La legge Pinto impone al giudice, che ritenga sussistente un danno patrimoniale, in conseguenza della accertata irragionevole durata del procedimento (civile o penale) presupposto, di provvedere a valutare i danni, ai sensi dell’articolo 2056 Cc, e cioè liquidando il lucro cessante in via equitativa (articolo 2056, secondo comma) e il danno emergente ai sensi degli articoli 1223 o 1226 Cc, e cioè provandolo (an), anche nel suo specifico ammontare (quantum) ovvero ‑ sotto questo ultimo aspetto ‑ chiedendo al giudice una liquidazione in via equitativa.

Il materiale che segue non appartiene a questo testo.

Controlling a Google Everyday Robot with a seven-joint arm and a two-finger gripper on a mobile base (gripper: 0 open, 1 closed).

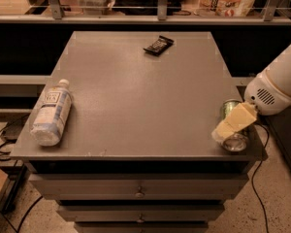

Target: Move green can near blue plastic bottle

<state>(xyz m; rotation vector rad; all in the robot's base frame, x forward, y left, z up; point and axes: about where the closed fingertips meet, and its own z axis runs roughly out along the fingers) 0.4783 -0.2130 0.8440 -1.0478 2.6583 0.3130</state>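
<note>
The green can (227, 108) lies on its side near the front right corner of the grey table (136, 91), its silver end (235, 142) facing the front edge. My gripper (225, 131), pale yellow on a white arm (276, 84), reaches in from the right. It sits right over the can and hides its middle. The blue plastic bottle (51, 111) lies on its side near the front left edge, white cap pointing to the back, far from the can.
A black snack packet (158, 44) lies at the back middle of the table. Drawers (138, 191) sit under the tabletop. A railing with bags and boxes behind it (160, 4) runs along the back. Cables (2, 140) trail on the floor at left.
</note>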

La precisa indicazione di un ammontare del danno che, per quanto problematica, non è ipotesi che può essere esclusa in astratto, va ‑ naturalmente ‑ ipotizzata solo in quanto «conseguenza immediata e diretta» dell’eccesso di durata del procedimento, non quale danno complessivamente subito in ragione dei provvedimenti adottati nel corso del procedimento (nella specie: la privazione della libertà personale) o dallo stesso instaurarsi del procedimento (che poi ‑come nella specie ~ si sia concluso con l’assoluzione dell’imputato).